Relay-Version: version B 2.10 5/3/83; site utzoo.UUCP
Path: utzoo!mnetor!seismo!think!mit-eddie!genrad!decvax!ima!johnl
From: johnl@ima.UUCP (Compilers mailing list)
Newsgroups: mod.compilers
Subject: Query about token mapping
Message-ID: <204@ima.UUCP>
Date: Fri, 5-Sep-86 10:50:41 EDT
Article-I.D.: ima.204
Posted: Fri Sep  5 10:50:41 1986
Date-Received: Fri, 5-Sep-86 21:46:50 EDT
Reply-To: decvax!astrovax!sutin (Brian Sutin)
Lines: 73
Approved: <compilers@ima.UUCP>

I would like to know if anyone has heard of the following algorithm, or
knows how to write it, or has any ideas about how it could be written.

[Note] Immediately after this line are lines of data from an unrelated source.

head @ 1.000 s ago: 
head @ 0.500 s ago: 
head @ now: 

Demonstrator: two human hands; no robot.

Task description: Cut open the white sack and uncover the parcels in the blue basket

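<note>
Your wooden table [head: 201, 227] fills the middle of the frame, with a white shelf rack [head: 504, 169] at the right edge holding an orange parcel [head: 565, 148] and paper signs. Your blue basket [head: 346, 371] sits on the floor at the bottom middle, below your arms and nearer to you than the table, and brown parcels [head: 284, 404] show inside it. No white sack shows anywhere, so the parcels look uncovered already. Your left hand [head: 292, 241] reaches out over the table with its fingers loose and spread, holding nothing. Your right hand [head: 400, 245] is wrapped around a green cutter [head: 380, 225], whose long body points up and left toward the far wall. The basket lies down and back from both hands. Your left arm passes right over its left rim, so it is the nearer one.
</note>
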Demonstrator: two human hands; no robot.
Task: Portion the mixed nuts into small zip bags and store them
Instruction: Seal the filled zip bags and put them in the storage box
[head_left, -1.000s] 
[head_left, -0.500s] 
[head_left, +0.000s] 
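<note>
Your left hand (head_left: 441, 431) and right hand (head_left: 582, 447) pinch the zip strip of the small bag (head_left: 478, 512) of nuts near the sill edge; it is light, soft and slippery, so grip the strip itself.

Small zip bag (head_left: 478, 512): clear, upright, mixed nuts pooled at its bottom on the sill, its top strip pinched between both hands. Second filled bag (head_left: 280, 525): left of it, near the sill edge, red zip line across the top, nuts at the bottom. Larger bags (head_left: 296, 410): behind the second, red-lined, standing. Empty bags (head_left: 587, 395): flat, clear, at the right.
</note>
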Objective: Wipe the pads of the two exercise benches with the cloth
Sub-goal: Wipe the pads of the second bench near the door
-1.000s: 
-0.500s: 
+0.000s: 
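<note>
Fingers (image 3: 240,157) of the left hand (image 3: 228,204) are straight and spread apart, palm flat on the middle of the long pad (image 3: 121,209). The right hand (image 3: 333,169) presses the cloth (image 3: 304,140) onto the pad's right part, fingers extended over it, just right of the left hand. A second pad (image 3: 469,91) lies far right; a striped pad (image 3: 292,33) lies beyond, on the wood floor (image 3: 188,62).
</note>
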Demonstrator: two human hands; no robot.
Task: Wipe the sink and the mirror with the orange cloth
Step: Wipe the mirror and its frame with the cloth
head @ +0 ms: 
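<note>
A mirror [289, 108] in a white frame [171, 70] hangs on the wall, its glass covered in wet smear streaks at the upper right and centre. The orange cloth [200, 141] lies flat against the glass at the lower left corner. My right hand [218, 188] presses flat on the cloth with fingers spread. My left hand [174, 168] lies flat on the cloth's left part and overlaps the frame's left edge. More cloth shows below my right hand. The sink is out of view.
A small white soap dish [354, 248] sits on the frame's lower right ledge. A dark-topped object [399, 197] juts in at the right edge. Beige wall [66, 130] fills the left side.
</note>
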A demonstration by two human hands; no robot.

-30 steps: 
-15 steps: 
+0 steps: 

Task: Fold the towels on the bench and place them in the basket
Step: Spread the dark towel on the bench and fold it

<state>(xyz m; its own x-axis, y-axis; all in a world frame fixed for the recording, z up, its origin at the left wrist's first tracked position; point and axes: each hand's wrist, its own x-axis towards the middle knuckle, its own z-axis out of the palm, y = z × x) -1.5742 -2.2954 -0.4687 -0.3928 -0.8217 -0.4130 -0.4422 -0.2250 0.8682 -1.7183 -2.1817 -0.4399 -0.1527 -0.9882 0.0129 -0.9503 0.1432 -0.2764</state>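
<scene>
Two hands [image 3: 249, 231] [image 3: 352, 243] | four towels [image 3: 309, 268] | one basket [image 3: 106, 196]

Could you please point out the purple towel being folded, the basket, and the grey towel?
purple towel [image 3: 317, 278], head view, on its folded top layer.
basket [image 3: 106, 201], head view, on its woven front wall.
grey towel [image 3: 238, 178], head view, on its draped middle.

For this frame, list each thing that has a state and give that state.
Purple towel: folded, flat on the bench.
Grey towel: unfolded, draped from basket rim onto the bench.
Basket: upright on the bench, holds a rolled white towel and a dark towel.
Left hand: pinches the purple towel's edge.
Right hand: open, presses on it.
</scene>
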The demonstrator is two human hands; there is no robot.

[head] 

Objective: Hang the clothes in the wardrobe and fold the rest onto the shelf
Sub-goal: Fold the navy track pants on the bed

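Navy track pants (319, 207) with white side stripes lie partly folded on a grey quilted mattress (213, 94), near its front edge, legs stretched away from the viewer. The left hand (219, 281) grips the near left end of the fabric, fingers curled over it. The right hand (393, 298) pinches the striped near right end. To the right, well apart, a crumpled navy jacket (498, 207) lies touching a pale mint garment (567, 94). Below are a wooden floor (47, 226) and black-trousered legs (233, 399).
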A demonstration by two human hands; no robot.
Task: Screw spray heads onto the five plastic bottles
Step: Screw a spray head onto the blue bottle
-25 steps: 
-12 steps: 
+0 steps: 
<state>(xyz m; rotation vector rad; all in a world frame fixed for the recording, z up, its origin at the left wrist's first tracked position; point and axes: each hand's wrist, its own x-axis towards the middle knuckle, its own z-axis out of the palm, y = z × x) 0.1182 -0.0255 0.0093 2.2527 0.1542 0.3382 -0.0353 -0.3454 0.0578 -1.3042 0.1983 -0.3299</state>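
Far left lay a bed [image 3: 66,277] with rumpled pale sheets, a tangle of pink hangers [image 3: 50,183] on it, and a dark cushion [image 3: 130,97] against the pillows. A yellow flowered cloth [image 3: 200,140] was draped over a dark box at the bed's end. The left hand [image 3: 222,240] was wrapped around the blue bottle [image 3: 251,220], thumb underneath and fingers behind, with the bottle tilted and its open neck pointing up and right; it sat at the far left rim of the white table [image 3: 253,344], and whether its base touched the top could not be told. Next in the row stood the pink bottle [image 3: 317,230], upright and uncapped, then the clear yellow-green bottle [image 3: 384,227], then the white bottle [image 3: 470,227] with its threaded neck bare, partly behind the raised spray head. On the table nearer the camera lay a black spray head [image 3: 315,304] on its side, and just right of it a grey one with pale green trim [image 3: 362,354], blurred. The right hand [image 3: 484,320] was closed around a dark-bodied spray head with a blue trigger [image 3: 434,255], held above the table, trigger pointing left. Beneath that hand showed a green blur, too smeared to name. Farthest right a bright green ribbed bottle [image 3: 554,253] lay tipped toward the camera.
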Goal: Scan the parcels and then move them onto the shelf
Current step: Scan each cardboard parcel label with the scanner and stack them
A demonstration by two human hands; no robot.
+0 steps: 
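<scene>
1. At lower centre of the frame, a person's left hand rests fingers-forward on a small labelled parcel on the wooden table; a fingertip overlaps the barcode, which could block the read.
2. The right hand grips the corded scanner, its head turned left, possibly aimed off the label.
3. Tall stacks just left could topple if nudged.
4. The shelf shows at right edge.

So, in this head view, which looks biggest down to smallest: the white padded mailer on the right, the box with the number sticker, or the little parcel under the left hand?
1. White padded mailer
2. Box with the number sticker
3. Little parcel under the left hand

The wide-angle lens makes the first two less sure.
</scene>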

Say you have N numbers, {X}, which you know ahead of time, and you want
to assign them the integers {1-N} in any order, but in a unique fashion.
Numbers not in {X} can be assigned anything, although it would be nice if
they were assigned to, say 0, or N+1.  This is nice for parse tables, or for
case statements where the {X} cover a large spread and the compiler uses
an if-else tree.  What I want is a program which writes the above program.
The subroutine:

alg(Y)
    for( i = {1-N} )
	if( Y = X[i] ) return i


is of order N operations, probably 3 or 4 N.  Better is a binary tree:

alg(Y)
    if( Y = X[N/2] ) return N/2
    else
    if( Y < X[N/2] )
	if( Y = X[N/4] ) return N/4
	else
	if( Y < X[N/4] )
	    ...
    else
    if( Y > X[N/2] )
	if( Y = X[3N/4] ) return 3N/4
	...

which is of order 2logN operations, but longer.  Also, there is the lookup
table of size max{X}.  Yuk.

None of these are optimal.  Now we get to the meat of the problem.  I bet
that there is an algorithm which will find a set of binary operations,
such as binary and, or, not, xor, etc, which, when handed a Y, will
return {1-N}.  This would be a black box with about logN operations, and
would be optimal for both speed and space.  For example:

X = { 0, 3, 5 }.  then

alg(Y)
    return X & 3

will map ( 0 -> 0 ), ( 3 -> 3 ), ( 5 -> 1 ).  2 was skipped, but oh well.

Anyway, any ideas?


Brian Sutin
Department of Astrophysical Sciences/Princeton University
{ princeton, ... }!astrovax!sutin

[This problem is known as perfect hashing.  The traditional application is
taking a token from a program you're compiling and seeing if it's one of the
reserved words.  More formally, a perfect hash function for a set of tokens
maps exactly one of the tokens into each of a set of hash buckets.  Computing
perfect hash functions is hard -- it takes minutes of computer time on
something like a PDP-11.  Once you have the hash function, using it is O(1)
because you take a token, hash it, compare it to the token that belongs in the
bucket hashed to, and either it's that token or it's not in your set.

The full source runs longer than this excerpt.